Closed yixuan-qiao closed 3 years ago
I just found i use the wrong qrel file. After change all "1" judgments (Related) to 0 (not relevant), i can reproduce the R@1000 metric.
Glad you got this sorted out!
After change all "1" judgments (Related) to 0 (not relevant), i got the R@1000 0.84432423 compared to your 0.8452. At first I thought i reproduced your results, but after re-rank by monoT5-3b model, i got NDCG@10 0.7101 compared to your 0.7837. Although without duoT5-3b, maybe 0.76 or 0.77 is a desired result? i set bm25 with k1=float(0.82), b=float(0.68) as paper told, i am not sure is there something I might have missed? I do think the smallest difference in R@1000 should have a big effect on the ranking performance.
The following is the code we used
from pyserini.search import SimpleSearcher searcher = SimpleSearcher.from_prebuilt_index('msmarco-passage-expanded') searcher.set_bm25(k1=float(0.82), b=float(0.68)) ... hits = searcher.search(Query(q_text_f).text, k=1000) # do this for every query
See this detail about using the qrels: https://github.com/castorini/anserini/blob/master/docs/regressions-dl19-passage.md#effectiveness
The relevances grades are different nDCG and MAP.
For the qrels, i use the official TREC files from https://trec.nist.gov/data/deep2020.html, same as yours.
For trec_eval
, for passage, you need to use -l 2
for MAP, but not for nDCG, per documentation above.
As you said, i use qrels with three different level grades after transform by use -l 2 to test all metrics excel nDCG, use official qrels with 4 level grades to test nDCG, but got the same results as above.
It is usually an eval issue if one metric matches but others are different...
I'll let the rest of the team chime in, but head's up - everyone is likely busy with EMNLP deadlines.

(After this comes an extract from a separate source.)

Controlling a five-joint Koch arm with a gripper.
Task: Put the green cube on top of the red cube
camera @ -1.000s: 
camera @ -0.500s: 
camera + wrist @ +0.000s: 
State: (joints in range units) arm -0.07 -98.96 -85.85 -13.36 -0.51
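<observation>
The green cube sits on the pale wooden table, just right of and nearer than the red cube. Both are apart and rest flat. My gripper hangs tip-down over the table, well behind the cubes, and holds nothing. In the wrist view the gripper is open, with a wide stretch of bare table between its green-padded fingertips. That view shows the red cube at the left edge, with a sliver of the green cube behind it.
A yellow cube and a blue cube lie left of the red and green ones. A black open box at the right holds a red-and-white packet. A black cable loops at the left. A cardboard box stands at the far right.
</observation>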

I'm sorry maybe I didn't express correctly, no metrics are matching now,
for R@1000, i got 0.8443 vs yours 0.8452 for NDCG@10, i got 0.7101 vs yours 0.7837
Good luck with EMNLP, thanks a lot!!!
for R@1000, i got 0.8443 vs yours 0.8452
This is within the margin of noise for neural techniques... I would consider these the same for the purposes of reproduction.
But bm25 is not a neural techniques, i do think it is a deterministic algorithm. In my opinion, even the samllest difference in R@1000 could produce the different relevent passage lists. For comparison, in document ranking task, i use default config bm25, reproduce your results with same R@1000 0.8403, the last four digits are exactly the same, for NDCG@10, we got 0.688 without doing duoT5 compard to your 0.6934 which is acceptable.

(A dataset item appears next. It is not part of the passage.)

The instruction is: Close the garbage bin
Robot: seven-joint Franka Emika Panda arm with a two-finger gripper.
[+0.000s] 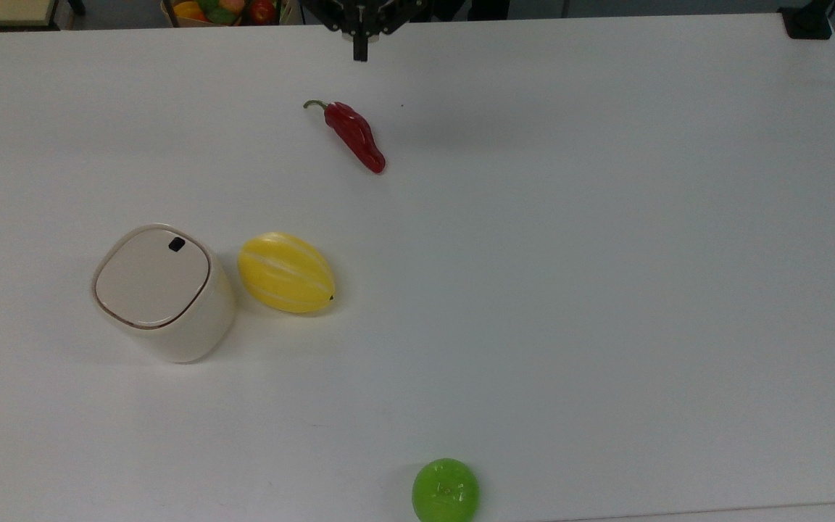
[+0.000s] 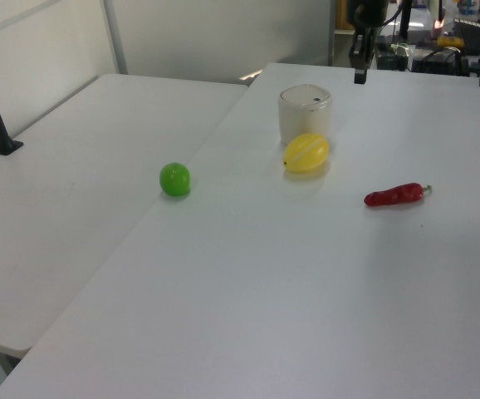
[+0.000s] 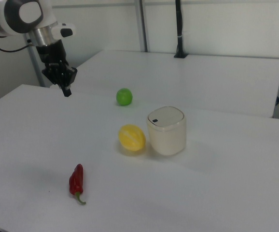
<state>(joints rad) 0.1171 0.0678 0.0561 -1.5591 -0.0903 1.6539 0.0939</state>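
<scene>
The garbage bin (image 1: pixel 164 293) (image 2: pixel 305 112) (image 3: pixel 167 129) is a cream-white rounded-square tub standing on the white table, its flat lid lying down flush with a small black mark near one corner. My gripper (image 1: pixel 360 51) (image 2: pixel 360 76) (image 3: pixel 67 91) hangs high over the table's far edge in the top view, well away from the bin, fingers shut together with nothing between them.
A yellow melon (image 1: pixel 285 272) (image 3: pixel 132 137) lies right beside the bin. A red chili pepper (image 1: pixel 354 135) (image 3: pixel 76 182) lies between the bin and my gripper. A green apple (image 1: pixel 445 490) (image 2: pixel 174 179) sits near the table's front edge in the top view. A box of toy produce (image 1: pixel 223 10) stands beyond the table.
</scene>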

I'm confused. For TREC 20 DL track, passage, we have:
What exactly isn't matching then?
If it's specifically monoT5-3B - I believe all our experiments are using TPUs... what's the setup on your end?
I just compare to your latest paper. The Expando-Mono-Duo Design Pattern for Text Ranking with Pretrained Sequence-to-Sequence Models(https://arxiv.org/abs/2101.05667)
i just reproduce the same R@1000 0.8443 as your second doc https://github.com/castorini/anserini/blob/master/docs/regressions-dl20-passage-docTTTTTquery.md, but in this paper you got a differnet R@1000 0.8452, we re-rank this retrieved file by monoT5-3B, got NDCG@10 0.7101 vs 0.7837 in your paper. carefully read through your paper, i found no other tricks.
maybe 0.76 or 0.77 is a desired result?
From https://github.com/castorini/anserini/blob/master/docs/regressions-dl20-passage-docTTTTTquery.md
It appears that BM25 w/ default parameters gives 0.8452 for R@1k, so that's probably what we used. In general, tuning on MS MARCO sparse judgments doesn't transfer over to TREC dense judgments - we learned this from TREC 2019, so for 2020 we must have just used the BM25 defaults.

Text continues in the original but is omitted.